Remove Duplicates in Excel
Having answered the question of How to Find Duplicates in Excel, but what you often want to do is How to Delete Duplicates in Excel. So lets now tackle the issue of How to Remove Duplicates in Excel.
Similarly as with Finding Duplicates, there several ways to go around Removing Duplicates:
Remove Duplicates with Data Ribbon
Fortunately Removing Duplicates is a typical scenario in Excel supported by the Data Ribbon Tab.
Select Excel Table
Select your Entire Excel Table by hitting CTRL+A.
Remove Duplicates
Go to the Data Ribbon Tab in Excel and select Remove Duplicates.
Select Columns with Duplicates
In this last step you need to Select All Columns in which there are Duplicates. If you just want to remove rows in which there are duplicates in a single column – remember to select only that Column.
Once you finish hit OK and done!
Remove Duplicates with MS Query
Microsoft Query is a great tool to run MS Queries (SQL) on Excel data.
If you haven’t use MS Queries read my post on How to Create an MS Query in Excel or check-out my Excel SQL AddIn.
The DISTINCT SQL statement filters only the DISTINCT rows within a TABLE. You can use it on any SQL SELECT Query. See my example below:
The table on the Left is the Source Table the table on Right is the Result Table.
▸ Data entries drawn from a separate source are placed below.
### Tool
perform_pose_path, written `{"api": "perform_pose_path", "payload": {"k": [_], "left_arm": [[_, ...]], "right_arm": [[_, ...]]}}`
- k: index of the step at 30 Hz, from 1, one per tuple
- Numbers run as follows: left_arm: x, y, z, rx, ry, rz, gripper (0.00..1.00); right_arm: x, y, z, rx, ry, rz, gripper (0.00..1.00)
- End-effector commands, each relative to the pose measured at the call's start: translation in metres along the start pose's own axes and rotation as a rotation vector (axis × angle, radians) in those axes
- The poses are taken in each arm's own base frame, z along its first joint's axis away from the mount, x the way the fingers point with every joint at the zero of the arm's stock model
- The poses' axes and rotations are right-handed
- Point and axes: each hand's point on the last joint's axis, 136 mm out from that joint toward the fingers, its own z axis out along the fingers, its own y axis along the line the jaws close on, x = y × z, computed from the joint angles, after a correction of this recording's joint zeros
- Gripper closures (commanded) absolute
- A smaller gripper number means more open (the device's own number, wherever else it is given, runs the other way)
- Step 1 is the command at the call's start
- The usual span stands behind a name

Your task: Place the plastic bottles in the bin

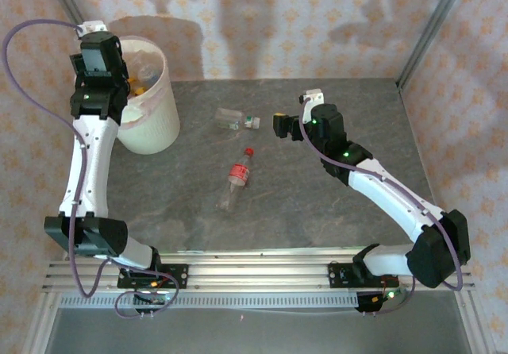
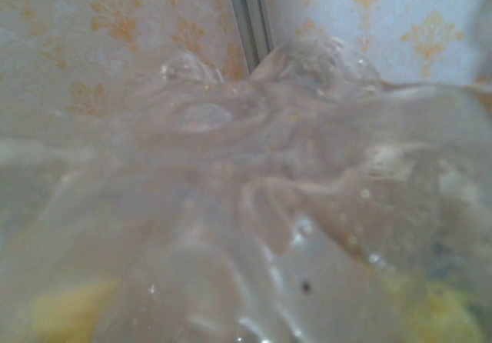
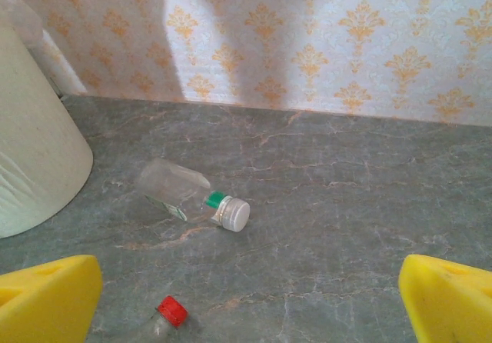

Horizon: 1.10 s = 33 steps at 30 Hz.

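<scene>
Pressed right against my left wrist camera is a blur of crumpled clear plastic (image 2: 254, 204), with yellow smudges low at both sides; whether it is a bottle or the bin's liner I cannot tell. Behind it rise the orange-patterned wallpaper (image 2: 115, 20) and a metal post (image 2: 250, 12). Seen from above, my left gripper (image 1: 107, 76) hangs over the mouth of the bin (image 1: 155, 124), which stands at the far left corner of the bench (image 1: 333, 203). The wrist body hides the fingers, so I cannot tell whether they are apart or together, or whether they hold anything. Orange and yellow shapes show inside the bin's rim.

My right gripper (image 3: 246, 304) hovers low over the middle of the bench, jaws wide apart with nothing between them. Its yellow pads (image 3: 46, 301) sit at the two lower corners of the right wrist view. Ahead of it a green-collared bottle (image 3: 192, 193) with a pale cap lies on its side towards the far edge, cap pointing right, apart from the bin. A red-capped bottle (image 3: 169, 316) lies nearer the middle of the bench, its cap towards the far edge, close beside the left-hand pad in that view. The two bottles lie near each other without touching, and neither touches a gripper
</scene>
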Motion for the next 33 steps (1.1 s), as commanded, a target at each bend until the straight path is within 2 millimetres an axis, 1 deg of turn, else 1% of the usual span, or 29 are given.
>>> {"api": "perform_pose_path", "payload": {"k": [1, 4, 8, 12, 15, 16, 17, 18, 20, 21, 24, 29, 33], "left_arm": [[-0.010, -0.002, 0.007, 0.040, -0.024, 0.096, 0.41], [-0.007, 0.001, 0.024, 0.015, -0.001, 0.092, 0.41], [-0.002, -0.005, 0.054, -0.004, 0.029, 0.119, 0.40], [0.000, 0.000, 0.085, -0.092, 0.067, 0.129, 0.37], [0.005, 0.001, 0.105, -0.099, 0.105, 0.103, 0.36], [0.004, 0.003, 0.107, -0.095, 0.109, 0.093, 0.36], [0.012, -0.002, 0.118, -0.095, 0.135, 0.094, 0.35], [0.013, -0.003, 0.123, -0.101, 0.144, 0.093, 0.32], [0.013, 0.000, 0.126, -0.124, 0.157, 0.083, 0.16], [0.012, 0.000, 0.126, -0.127, 0.160, 0.073, 0.11], [0.006, -0.002, 0.121, -0.098, 0.149, 0.032, 0.01], [-0.011, -0.003, 0.103, -0.028, 0.107, -0.040, 0.00], [-0.023, -0.003, 0.087, 0.023, 0.077, -0.090, 0.00]], "right_arm": [[-0.006, -0.006, -0.006, 0.021, -0.017, -0.001, 0.01], [-0.006, -0.008, -0.005, 0.035, -0.016, 0.002, 0.01], [-0.005, -0.012, -0.007, 0.054, -0.009, 0.004, 0.01], [-0.001, -0.018, -0.011, 0.074, -0.002, -0.003, 0.01], [0.001, -0.029, -0.014, 0.132, -0.015, 0.018, 0.01], [0.000, -0.035, -0.015, 0.159, -0.022, 0.031, 0.01], [0.000, -0.040, -0.016, 0.185, -0.030, 0.051, 0.01], [-0.001, -0.045, -0.017, 0.205, -0.040, 0.073, 0.01], [-0.002, -0.056, -0.020, 0.243, -0.058, 0.127, 0.01], [-0.003, -0.061, -0.022, 0.260, -0.070, 0.163, 0.01], [-0.005, -0.067, -0.025, 0.255, -0.084, 0.224, 0.01], [-0.010, -0.071, -0.029, 0.256, -0.107, 0.275, 0.01], [-0.009, -0.073, -0.028, 0.259, -0.110, 0.287, 0.01]]}}
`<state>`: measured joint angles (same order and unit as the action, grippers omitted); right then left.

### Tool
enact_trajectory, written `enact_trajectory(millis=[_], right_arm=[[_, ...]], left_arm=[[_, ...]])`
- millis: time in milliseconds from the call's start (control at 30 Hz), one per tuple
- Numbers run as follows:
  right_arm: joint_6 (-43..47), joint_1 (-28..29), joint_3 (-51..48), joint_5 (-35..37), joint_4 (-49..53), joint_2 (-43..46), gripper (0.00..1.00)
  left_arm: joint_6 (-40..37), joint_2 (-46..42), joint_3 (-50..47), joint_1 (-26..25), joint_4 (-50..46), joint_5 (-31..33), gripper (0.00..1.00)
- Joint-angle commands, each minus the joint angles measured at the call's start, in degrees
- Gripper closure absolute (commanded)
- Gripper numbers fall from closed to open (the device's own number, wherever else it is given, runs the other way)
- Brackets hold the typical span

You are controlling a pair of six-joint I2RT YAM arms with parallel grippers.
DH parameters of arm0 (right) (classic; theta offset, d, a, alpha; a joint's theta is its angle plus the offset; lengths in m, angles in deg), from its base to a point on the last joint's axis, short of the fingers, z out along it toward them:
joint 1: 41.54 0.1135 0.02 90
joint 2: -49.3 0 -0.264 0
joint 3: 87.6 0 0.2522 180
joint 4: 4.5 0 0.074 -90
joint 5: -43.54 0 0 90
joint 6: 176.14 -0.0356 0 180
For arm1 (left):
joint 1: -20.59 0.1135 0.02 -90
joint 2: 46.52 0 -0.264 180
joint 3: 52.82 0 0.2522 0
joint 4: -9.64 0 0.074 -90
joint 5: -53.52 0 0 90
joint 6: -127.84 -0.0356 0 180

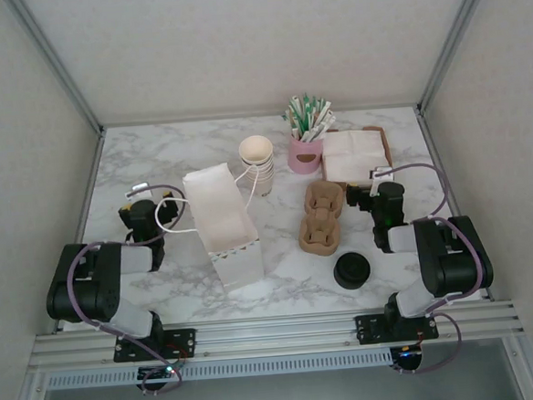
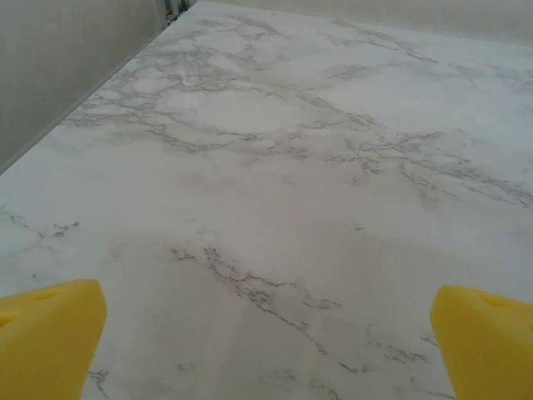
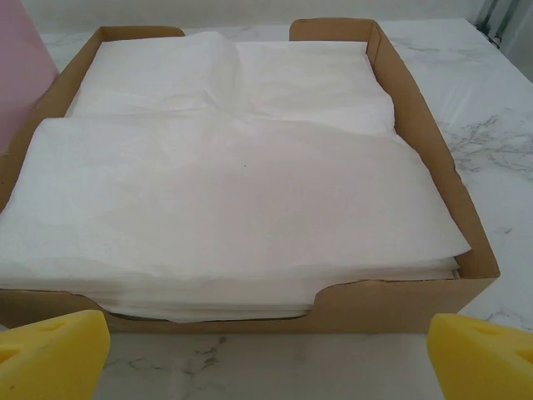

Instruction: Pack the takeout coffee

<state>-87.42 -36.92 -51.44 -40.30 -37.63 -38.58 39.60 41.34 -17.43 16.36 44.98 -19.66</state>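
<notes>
Overhead: takeout coffee (image 1: 351,270), a small cup under a round black plastic lid, stands at five o'clock on the marble table (image 1: 153,153), axis vertical, lid up. I judge it light and crushable, so I'd pinch the wall below the lid.

Left wrist: my left gripper (image 2: 266,346) gapes wide and empty.

Right wrist: my right gripper (image 3: 266,354) is equally wide and empty, facing a brown cardboard tray of white napkins (image 3: 475,242) at twelve.
</notes>
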Motion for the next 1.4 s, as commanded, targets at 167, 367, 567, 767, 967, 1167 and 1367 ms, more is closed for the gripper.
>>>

This is the Microsoft Query you can use to filter only DISTINCT rows:
SELECT DISTINCT * FROM [Sheet1$]
Where replace Sheet1 with the name of your Worksheet.
Count Duplicates in Excel
Similarly as with the previous case, there several ways to go around Counting Duplicates:
Count Duplicates using Excel Formulas
To Count Duplicates in Excel follow the same steps as in Find Duplicates using Excel Formulas except you need to use the following Excel Formula using COUNTIF for the example in this post:
=COUNTIF(B$1:B1;"="&B2)
Similarly as in Find Entire Row Duplicates using Excel Formulas to Count Entire Rows that are duplicates, follow the above steps and create a similar Helper Column as such:
=A2&"_"&B2&"_"&C2
Count Duplicates using MS Query
Microsoft Query is a great tool to run MS Queries (SQL) on Excel data.
If you haven’t use MS Queries read my post on How to Create an MS Query in Excel or check-out my Excel SQL AddIn.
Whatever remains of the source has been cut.